▸ **Exercise aim**:
Could you write out every record below exactly, leaving the pictures out?

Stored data
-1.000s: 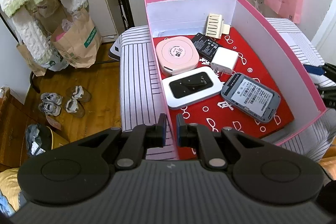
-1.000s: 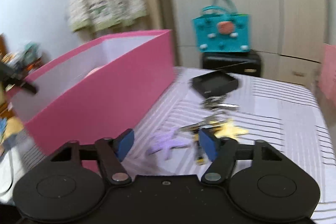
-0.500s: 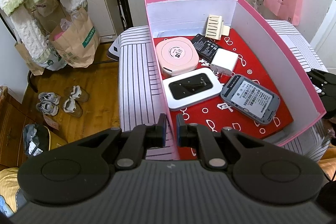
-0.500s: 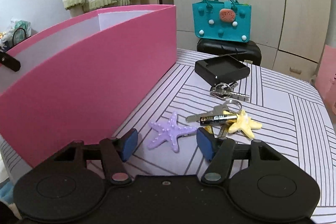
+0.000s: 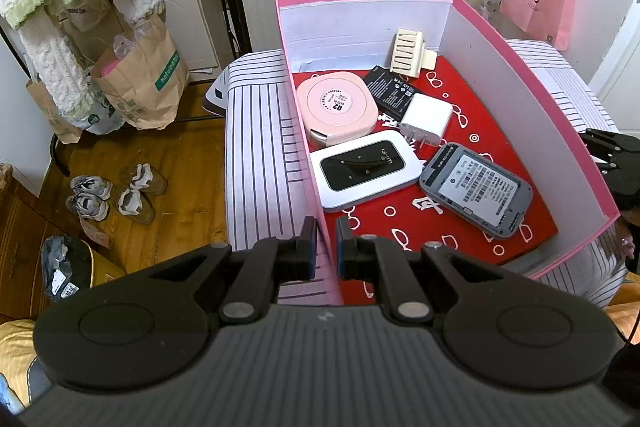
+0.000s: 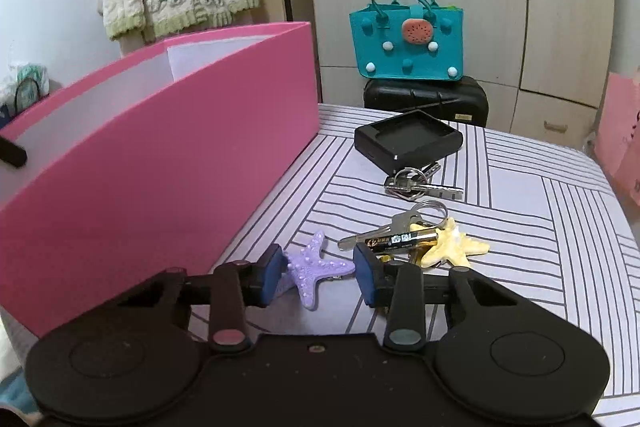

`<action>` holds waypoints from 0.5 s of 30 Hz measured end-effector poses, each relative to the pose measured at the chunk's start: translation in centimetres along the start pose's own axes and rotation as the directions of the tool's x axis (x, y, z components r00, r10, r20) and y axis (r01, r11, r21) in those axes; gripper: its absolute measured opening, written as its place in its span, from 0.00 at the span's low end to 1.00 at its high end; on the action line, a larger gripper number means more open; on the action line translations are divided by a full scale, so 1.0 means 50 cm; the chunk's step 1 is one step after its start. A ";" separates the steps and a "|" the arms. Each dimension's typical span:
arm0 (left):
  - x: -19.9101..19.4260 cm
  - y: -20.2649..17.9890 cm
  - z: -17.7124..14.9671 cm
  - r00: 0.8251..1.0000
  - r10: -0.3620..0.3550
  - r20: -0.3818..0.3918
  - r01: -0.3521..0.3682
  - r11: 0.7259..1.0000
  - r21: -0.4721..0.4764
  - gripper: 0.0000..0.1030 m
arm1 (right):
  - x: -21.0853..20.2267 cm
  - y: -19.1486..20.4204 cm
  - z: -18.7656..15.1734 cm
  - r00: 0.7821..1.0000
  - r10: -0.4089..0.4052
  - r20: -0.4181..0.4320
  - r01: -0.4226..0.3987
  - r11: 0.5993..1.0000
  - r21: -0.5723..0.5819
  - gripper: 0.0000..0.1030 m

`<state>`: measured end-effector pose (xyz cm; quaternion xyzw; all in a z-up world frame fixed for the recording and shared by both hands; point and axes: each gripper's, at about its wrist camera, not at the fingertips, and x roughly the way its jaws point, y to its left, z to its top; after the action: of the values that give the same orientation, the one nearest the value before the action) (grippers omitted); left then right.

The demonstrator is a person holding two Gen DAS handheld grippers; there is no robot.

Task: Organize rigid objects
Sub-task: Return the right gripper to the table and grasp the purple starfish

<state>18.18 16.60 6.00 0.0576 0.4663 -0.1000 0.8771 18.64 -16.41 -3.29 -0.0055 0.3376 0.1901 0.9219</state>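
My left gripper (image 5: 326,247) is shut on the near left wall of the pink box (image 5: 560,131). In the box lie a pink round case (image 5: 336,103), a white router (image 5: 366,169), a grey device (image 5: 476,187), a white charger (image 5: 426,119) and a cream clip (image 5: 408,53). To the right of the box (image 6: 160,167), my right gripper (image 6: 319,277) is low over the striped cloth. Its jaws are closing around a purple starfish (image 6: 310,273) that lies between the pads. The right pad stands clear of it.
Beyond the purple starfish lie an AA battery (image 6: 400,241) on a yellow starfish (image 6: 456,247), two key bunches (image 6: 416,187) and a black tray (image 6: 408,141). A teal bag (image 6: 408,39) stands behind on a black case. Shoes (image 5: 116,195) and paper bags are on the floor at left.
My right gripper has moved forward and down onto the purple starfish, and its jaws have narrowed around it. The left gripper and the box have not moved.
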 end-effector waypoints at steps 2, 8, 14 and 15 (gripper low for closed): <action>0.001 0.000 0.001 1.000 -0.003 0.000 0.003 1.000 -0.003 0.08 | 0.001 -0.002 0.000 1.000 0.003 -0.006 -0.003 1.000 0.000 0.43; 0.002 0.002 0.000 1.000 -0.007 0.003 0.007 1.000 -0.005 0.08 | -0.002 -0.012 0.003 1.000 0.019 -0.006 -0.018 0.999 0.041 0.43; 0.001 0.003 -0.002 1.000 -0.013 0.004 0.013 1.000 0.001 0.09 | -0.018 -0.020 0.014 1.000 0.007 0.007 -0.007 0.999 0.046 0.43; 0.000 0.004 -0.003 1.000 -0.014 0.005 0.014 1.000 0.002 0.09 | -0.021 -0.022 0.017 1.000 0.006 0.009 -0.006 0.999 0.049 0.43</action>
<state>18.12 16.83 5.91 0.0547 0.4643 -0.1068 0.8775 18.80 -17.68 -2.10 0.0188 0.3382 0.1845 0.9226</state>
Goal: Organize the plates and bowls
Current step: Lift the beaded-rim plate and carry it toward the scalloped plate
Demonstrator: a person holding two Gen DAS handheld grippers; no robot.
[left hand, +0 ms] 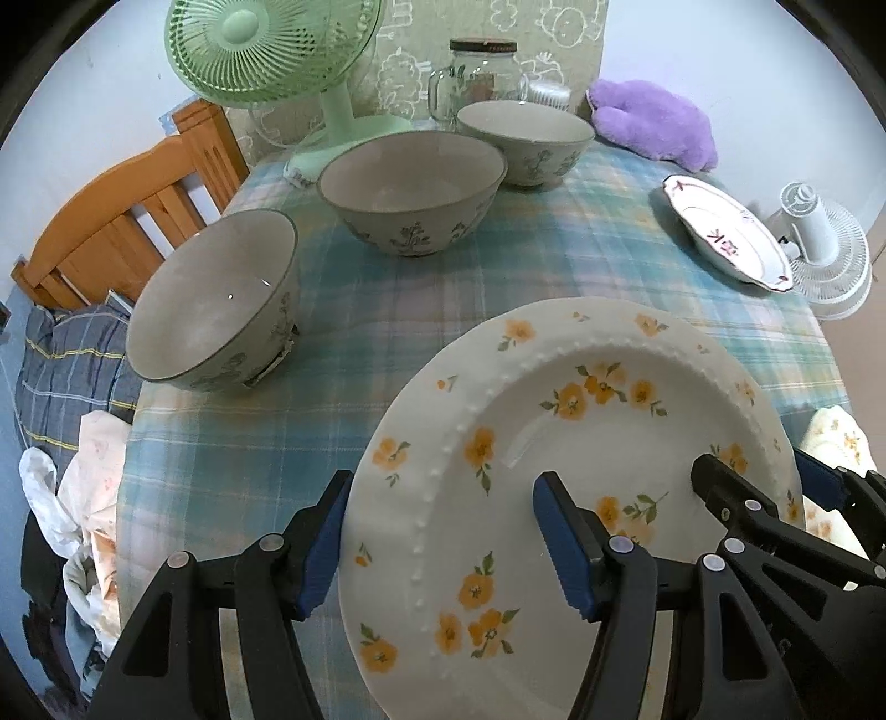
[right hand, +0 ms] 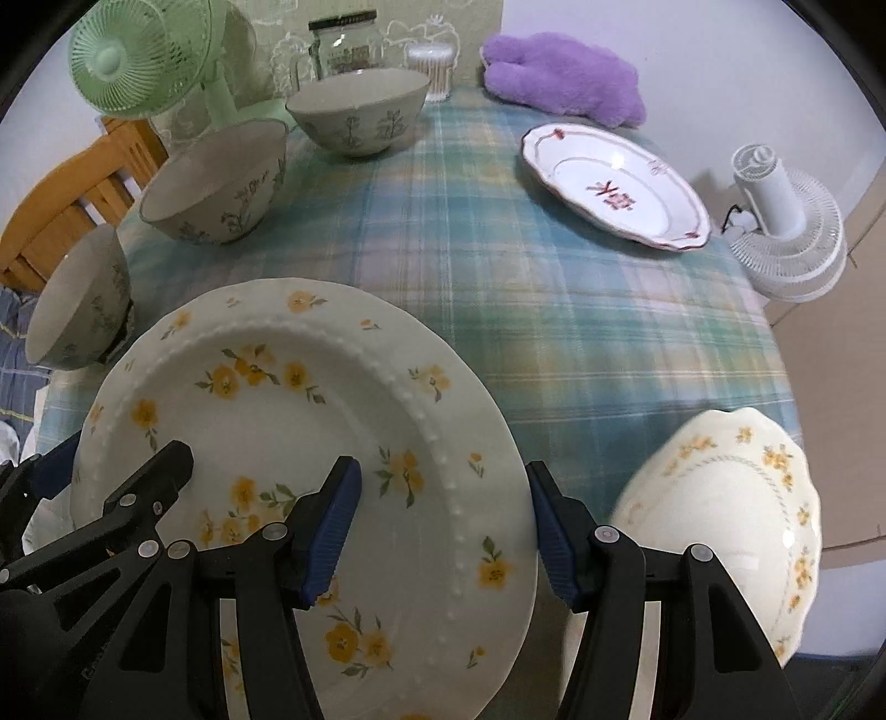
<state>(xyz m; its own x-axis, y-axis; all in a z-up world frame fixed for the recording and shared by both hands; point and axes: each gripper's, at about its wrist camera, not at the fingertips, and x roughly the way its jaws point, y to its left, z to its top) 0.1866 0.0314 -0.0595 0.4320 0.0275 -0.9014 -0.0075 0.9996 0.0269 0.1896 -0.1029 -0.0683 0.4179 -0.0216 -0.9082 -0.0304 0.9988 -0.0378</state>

▸ **Response box**:
-1.000s: 
-1.000s: 
-0.500s: 
-0.500s: 
+0.000s: 
+0.000s: 

`<action>` holds waypoints from 0.5 s of 30 Hz measured end-effector poses, each relative to the pose measured at the chunk's start: translation in centimetres along the start pose's own axes and rotation as the directions of the tool's x axis (x, y, z components r00, r10, r20) and y axis (r01, r11, r21) in those axes; gripper: its absolute measured opening, written as its place in its span, from 0.00 at the span's low end to 1.00 at its high end; on the action line, a larger gripper number means more open; on the action line translations are divided by a full scale, so 1.0 means 50 cm; the chunk's step 1 is one step after its start. A ";" separates the steps and a "|" the arms. Each dimension's typical span:
arm0 (left):
  - x: -19.9101..19.4260 cm
  - y: -20.2649..17.9890 cm
  - z: -17.7124..14.9671 cm
  - r00: 0.8251..1.0000
  - r10: -0.3620..0.3550
  - r20: -0.3818..0.3918
  - r01: -0.3521..0.3682
  - r11: 0.7259..1.0000
  - r21: -0.4721..0.4764
  - gripper: 0.0000..0.1030 m
arm1 (right):
  - x: -21.0853..20.2267 cm
  - y: -19.1486..20.4204 cm
  - z: -18.7656..15.1734 cm
  - r00: 0.7821..1.0000
  - r10: -0.4089..0.4052
  - r20: -0.4181..0.4320
  - r01: -0.4226..0.3987
  - r11: 0.5993..1.0000
  - r21: -0.5723..0.5819
  - gripper: 0.0000..0.1030 m

`<state>`: measured end-effector pose (xyz cm; quaternion xyzw; all in a z-up world frame fixed for the recording and shared by both hands; point and axes: each gripper's, at about its wrist camera, not at the fingertips, and x roughly the way its jaws point, y to its left, z to its top; after the action: of the values that give the same orientation, the one nearest the value before the action) (grippers omitted); left then right.

The demonstrator is a person holding two Gen DAS handheld grippers; there is no robot.

Task: Organize rigid objects
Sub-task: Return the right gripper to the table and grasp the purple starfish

<state>18.18 16.60 6.00 0.0576 0.4663 -0.1000 0.8771 18.64 -16.41 -3.29 -0.0055 0.3376 0.1901 0.9219</state>
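My left gripper (image 5: 326,247) is shut on the near left wall of the pink box (image 5: 560,131). In the box lie a pink round case (image 5: 336,103), a white router (image 5: 366,169), a grey device (image 5: 476,187), a white charger (image 5: 426,119) and a cream clip (image 5: 408,53). To the right of the box (image 6: 160,167), my right gripper (image 6: 319,277) is low over the striped cloth. Its jaws are closing around a purple starfish (image 6: 310,273) that lies between the pads. The right pad stands clear of it.
Beyond the purple starfish lie an AA battery (image 6: 400,241) on a yellow starfish (image 6: 456,247), two key bunches (image 6: 416,187) and a black tray (image 6: 408,141). A teal bag (image 6: 408,39) stands behind on a black case. Shoes (image 5: 116,195) and paper bags are on the floor at left.
My right gripper has moved forward and down onto the purple starfish, and its jaws have narrowed around it. The left gripper and the box have not moved.
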 end-effector waypoints at steps 2, 8, 14 and 15 (gripper low for closed): <action>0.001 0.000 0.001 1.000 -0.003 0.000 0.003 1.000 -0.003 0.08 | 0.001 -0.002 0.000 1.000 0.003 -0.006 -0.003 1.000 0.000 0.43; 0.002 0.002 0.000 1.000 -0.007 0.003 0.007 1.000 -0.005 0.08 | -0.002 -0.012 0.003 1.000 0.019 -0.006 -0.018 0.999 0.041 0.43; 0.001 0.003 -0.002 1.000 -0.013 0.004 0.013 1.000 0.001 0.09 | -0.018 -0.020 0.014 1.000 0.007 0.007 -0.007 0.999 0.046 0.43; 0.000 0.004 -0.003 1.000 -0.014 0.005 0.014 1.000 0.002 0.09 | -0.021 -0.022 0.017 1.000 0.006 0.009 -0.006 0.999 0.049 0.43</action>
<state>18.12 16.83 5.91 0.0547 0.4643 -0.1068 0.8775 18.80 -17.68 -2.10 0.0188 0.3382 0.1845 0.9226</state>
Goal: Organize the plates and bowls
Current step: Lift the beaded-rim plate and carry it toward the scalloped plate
Demonstrator: a person holding two Gen DAS handheld grippers; no robot.
[left hand, +0 ms] 
[right hand, +0 ms] 
<state>(xyz m; its own x-axis, y-axis; all in a z-up world frame fixed for the recording and shared by both hands; point and axes: each gripper's, at about its wrist camera, not at the fingertips, and x roughly the way its jaws point, y to its left, z to its top) 0.1866 0.0314 -0.0595 0.4320 0.0275 -0.9014 -0.0075 0.9996 0.0269 0.1896 -0.1029 -0.0683 0.4179 -0.0216 -0.9082 -0.0304 0.9988 -0.0378</state>

Nothing more remains for this exercise.